For a number of years, when I taught a course on Gödel’s incompleteness theorems, I distributed handouts, which — as is the way of these things — grew and grew and eventually became early drafts of An Introduction to Gödel’s Theorems. But when it was eventually published, even the first edition of the book was over 350 pages long. So I then found myself writing another set of handouts for classroom use, an introduction to the Introduction, as it were! The most recent version of those handouts has been freely available here for a couple of years as Gödel Without (too many) Tears, and this has been downloaded about 4000 times.
Well, since GWT was last revised, I’ve put together a second edition of the Gödel book; so it would be useful to now update GWT (and to add some sections to correspond to the final chapters of the book as well). So here’s a plan.
Starting on Monday 15th October, I’ll be posting eight weekly instalments of a new version of Gödel Without (too many) Tears. This first tranche should take us up to the First Theorem. Then we’ll start again in the new year on Monday 20th January with another eight instalments.
The dates happen to be chosen to fit term dates here in Cambridge, but also (rather more importantly) to spread the load for me. Much better to commit to a slow delivery, than promise to rattle through faster and then not keep to schedule.

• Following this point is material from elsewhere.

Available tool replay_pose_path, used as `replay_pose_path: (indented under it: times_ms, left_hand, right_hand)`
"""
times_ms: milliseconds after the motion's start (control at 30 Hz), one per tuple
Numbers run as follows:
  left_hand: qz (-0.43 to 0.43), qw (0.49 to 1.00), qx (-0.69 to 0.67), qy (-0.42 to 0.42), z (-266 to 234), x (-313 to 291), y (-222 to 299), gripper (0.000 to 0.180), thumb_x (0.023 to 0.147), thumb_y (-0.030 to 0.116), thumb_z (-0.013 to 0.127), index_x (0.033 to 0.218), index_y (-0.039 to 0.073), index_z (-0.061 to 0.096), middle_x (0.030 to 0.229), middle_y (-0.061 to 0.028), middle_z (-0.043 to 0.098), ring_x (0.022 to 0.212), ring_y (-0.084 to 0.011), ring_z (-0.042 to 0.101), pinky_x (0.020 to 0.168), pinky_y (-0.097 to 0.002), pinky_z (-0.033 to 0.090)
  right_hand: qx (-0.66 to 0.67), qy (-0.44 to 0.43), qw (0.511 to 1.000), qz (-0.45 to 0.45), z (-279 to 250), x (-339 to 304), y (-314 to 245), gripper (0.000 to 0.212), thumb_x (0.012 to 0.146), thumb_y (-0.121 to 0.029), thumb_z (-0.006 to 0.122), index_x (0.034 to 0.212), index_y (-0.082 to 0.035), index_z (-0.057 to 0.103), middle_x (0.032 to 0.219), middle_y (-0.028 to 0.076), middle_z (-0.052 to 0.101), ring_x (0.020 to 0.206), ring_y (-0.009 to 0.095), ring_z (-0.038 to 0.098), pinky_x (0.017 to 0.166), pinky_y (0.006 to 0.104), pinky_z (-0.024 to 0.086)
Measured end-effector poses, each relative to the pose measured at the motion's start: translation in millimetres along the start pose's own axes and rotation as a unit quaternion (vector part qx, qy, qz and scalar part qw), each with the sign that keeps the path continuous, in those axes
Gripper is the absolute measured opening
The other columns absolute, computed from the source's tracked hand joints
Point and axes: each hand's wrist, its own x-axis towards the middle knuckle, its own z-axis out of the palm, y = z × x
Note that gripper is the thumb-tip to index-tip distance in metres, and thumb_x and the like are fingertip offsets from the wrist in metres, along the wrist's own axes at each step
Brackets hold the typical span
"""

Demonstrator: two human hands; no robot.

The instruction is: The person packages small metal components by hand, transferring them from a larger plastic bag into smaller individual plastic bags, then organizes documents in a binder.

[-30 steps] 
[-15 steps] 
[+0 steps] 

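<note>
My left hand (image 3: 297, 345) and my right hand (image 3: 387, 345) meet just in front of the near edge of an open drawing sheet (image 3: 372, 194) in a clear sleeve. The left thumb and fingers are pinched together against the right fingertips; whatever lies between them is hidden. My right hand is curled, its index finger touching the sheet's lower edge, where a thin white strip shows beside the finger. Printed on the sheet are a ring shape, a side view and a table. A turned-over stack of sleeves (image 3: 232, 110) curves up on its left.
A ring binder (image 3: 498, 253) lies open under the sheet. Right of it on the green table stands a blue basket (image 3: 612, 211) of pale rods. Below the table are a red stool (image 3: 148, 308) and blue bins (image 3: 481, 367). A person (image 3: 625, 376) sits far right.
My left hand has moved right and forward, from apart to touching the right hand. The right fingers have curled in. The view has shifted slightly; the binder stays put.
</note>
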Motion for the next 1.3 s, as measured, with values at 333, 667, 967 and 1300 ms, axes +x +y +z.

I’ll try to ensure that these freely available notes can be used as a stand-alone introduction to the incompleteness theorems as well as being an accompaniment to the second edition of the book. So this will be a sort of online course. Not an official MOOC, though, but something very much more informal. No teaching assistants grading stuff, no online tests, no accreditation — just some reader-friendly PDFs, maybe a short video or two, and intellectual fun to be had!
Still, I’ll no doubt be happy to give at least some backup and make some responses to queries. I’m still thinking a bit about how and where best to do that. I don’t particularly want to faff about e.g. setting up special discussion forum software on the logicmatters site. So one option would be to use an external service like ProBoards.com. Another option would be to keep things even simpler: invite reports of typos, thinkos, or obscurities in the appropriate comments boxes on pages here, and suggest that anyone with a substantive question which might be of more general interest ask it on math.stackexchange.com (where, with luck, I won’t be the only person answering — so you could get a helpfully different angle on some sticking point). But I’d welcome thoughts about this.
Anyway, spread the word that this sort-of-a-course is coming up!
I hope that this doesn’t mean the end of the TYL serie
By happy(?) coincidence, this spring term I’ll be teaching my bi-annual version of Advanced Logic, which here means not so advanced. I’ll be using B&J 3rd, but it would be both fun and useful to interleave GW(tm)T. I would, of course, undertake to collect feedback and pass it on.
I assume that the objective is to collect comments that can then be used to improve the notes, so that once each comment has affected the notes, it can be discarded. If this is a mistaken assumption, and the objective is to create a standing resources of comments, which users of the notes can read, and to which they can add, year after year, an external forum is probably the right thing to use.
If the objective is what I assume it to be, then the advantage of an external forum is that it allows you to have several discussion threads, with highly descriptive titles, so that all comments on the same point (apart from the few accidentally posted in the wrong threads) get collected together. If you anticipate dozens of comments in response to each blogpost, that might be helpful. But if there are likely to be only a modest number of responses, or if each blogpost is tightly focused on one topic, the effort that people would have to make to go to another forum, and presumably to log into it, and the risk of losing commentators simply on account of that effort, might outweigh any advantage from having comments sorted by topic.
You might try to get the best of both worlds by inviting comments on the blog, but asking people to include highly descriptive headings at the starts of their comments, so that you and other readers can quickly pick out which comments go with which other comments.
If you can think of the likely topics in advance, would it be worth your starting the comments by inserting several comments, each simply naming a topic? Then others could put their comments under the relevant headings, by using the option of replying to the appropriate initial comment. Anyone who thought of a new topic could do the same thing: start with a comment that gave the topic’s title, then reply to that comment. This would reproduce the effect of several threads on a forum.
Finally, it may be worth reminding your readers, at the end of each post, how to open, and how to close, the math environment. Commentators are quite likely to need to use it.